The following events occurred in June 1924:

June 1, 1924 (Sunday)

Austrian Chancellor Ignaz Seipel was shot by a disgruntled worker. A bullet was extracted from his lung and he survived.
The June Revolution began in Albania as an army of 6,000 nationalists marched on Tirana.
Raymond Poincaré resigned as Prime Minister of France.
The Bengal Provincial Congress Committee passed a resolution acknowledging the sacrifice of Gopinath Saha. It stated that 'this conference, while denouncing and dissociating itself from violence and adhering to the principle of non-violence, appreciates Gopinath Saha's idea of self-sacrifice, misguided though it is, in respect of the country's best interest and expresses respect for such self-sacrifice.' Mahatma Gandhi opposed the resolution.
Born: William Sloane Coffin, Christian clergyman; in New York City (d. 2006)

June 2, 1924 (Monday)
U.S. President Calvin Coolidge signed the Revenue Act into law, despite his many criticisms of the bill. "A correction of its defects may be left to the next session of Congress", Coolidge stated. "I trust a bill less political and more economic may be passed at that time."
The Frank Lloyd-directed film The Sea Hawk premiered at the Astor Theatre in New York City.
Miners in the Ruhr ended their strike after accepting a 6 percent wage increase.
Born: June Callwood, Canadian journalist, writer and activist; in Chatham, Ontario (d. 2007)

June 3, 1924 (Tuesday)
In Albania, fighting was reported in Shkodër and Vlorë, while an Italian destroyer arrived at the port of Durrës.

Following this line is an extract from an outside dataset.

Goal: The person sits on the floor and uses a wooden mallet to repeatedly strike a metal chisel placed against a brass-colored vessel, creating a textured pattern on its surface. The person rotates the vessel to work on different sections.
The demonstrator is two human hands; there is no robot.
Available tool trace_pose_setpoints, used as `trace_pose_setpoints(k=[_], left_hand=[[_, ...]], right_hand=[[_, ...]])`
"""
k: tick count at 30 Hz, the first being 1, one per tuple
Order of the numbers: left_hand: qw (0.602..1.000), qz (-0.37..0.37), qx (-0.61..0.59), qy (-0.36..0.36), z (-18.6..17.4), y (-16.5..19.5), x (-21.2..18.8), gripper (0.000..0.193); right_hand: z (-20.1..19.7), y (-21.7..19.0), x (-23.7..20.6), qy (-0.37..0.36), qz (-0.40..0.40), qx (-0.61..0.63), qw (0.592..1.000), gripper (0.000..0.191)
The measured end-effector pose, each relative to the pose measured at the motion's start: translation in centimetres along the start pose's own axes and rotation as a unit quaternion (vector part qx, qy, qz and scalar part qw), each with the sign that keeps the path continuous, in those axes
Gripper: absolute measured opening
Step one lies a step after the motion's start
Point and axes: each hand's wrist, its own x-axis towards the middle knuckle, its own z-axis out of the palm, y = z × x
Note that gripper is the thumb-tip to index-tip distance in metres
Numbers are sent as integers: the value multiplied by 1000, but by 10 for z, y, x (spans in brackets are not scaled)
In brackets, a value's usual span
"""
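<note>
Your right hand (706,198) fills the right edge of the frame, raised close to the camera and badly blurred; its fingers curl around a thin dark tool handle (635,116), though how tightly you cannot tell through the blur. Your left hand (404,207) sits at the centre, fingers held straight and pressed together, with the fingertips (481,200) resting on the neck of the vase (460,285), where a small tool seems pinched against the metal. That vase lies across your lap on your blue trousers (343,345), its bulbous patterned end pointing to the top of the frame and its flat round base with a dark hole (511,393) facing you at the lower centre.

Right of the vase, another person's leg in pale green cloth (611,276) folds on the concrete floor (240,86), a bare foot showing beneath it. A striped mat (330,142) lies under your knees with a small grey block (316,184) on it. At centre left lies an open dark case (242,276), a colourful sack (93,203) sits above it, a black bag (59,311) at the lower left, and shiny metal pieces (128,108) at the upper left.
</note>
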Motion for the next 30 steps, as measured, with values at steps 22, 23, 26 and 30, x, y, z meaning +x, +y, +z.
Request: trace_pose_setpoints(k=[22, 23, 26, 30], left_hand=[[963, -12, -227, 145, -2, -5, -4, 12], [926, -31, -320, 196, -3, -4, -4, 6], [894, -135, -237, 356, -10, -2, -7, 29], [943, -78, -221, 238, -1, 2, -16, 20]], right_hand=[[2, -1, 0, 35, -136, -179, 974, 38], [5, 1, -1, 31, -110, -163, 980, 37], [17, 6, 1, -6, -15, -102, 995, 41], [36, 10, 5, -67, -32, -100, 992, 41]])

It was thought that Italy may intervene in the June Revolution if any Italian interests in Albania were threatened.
Born: Herk Harvey, film director, actor and producer, in Windsor, Colorado (d. 1996); Ted Mallie, announcer, in Brooklyn, New York (d. 1999); Torsten Wiesel, neurophysiologist and recipient of the Nobel Prize in Physiology or Medicine, in Uppsala, Sweden (alive in 2021)
Died: Franz Kafka, 40, Austro-Hungarian-born author, died of starvation due to complications from laryngeal tuberculosis.

June 4, 1924 (Wednesday)
Anti-government forces in Albania took Shkodër.
The E.M. Forster novel A Passage to India was published.
Born: Dennis Weaver, American TV and film actor; in Joplin, Missouri (d. 2006)

June 5, 1924 (Thursday)
Nathan Leopold and Richard Loeb were indicted on 11 counts of murder and 16 counts of kidnapping arising from the death of Bobby Franks.
Born: Art Donovan, American football player; in The Bronx, New York (d. 2013)

June 6, 1924 (Friday)
The Reichstag approved the Dawes Plan by a 247–183 vote.
Belva Gaertner was acquitted of murder in Chicago; her story partially inspired the play Chicago. 
Cyril Walker of England won the U.S. Open golf tournament.

June 7, 1924 (Saturday)
The United States enacted the Clarke–McNary Act.
Born: Dolores Gray, American actress and singer; in Chicago (d. 2002)

June 8, 1924 (Sunday)

Frédéric François-Marsal formed a cabinet as the new Prime Minister of France, but would serve for only seven days before his government collapsed.
The aviators attempting to be the first to fly around the world reached Hong Kong.

June 9, 1924 (Monday)
Uruguay won gold at the Olympic football tournament with a 3–0 win over Switzerland.
1. F.C. Nuremberg beat Hamburger SV, 2 to 0, to win the German football championship.
Born: Ed Farhat, U.S. professional wrestler known as "The Sheik"; in Lansing, Michigan (d. 2003)

June 10, 1924 (Tuesday)
Giacomo Matteotti, an Italian socialist member of parliament and one of Benito Mussolini's most outspoken critics, was kidnapped in broad daylight. On May 30, he had spoken out against Mussolini and the Fascist movement in general. His fate would be a mystery until his body was found in August, with signs that he had been beaten to death. 
The June Revolution was completed in Albania when anti-government forces took Tirana.
The Republican National Convention opened in Cleveland, Ohio.

June 11, 1924 (Wednesday)
Comedian and actor Frank Tinney was held to the grand jury on $25,000 bail over the assault charge brought by Imogene Wilson. Tinney denied ever striking her and made jokes on the witness stand despite admonitions from the bench.
Died: Théodore Dubois, 86, French composer and music teacher

June 12, 1924 (Thursday)
Charles G. Dawes was announced as Calvin Coolidge's running mate as the Republican National Convention ended.
Asphyxiation killed 44 crewmen aboard the  off San Pedro, after her Number Two main battery turret exploded and the interior was filled with smoke from a fire. A few minutes later, four rescuers were killed when the fire caused gunpowder in another cannon to explode.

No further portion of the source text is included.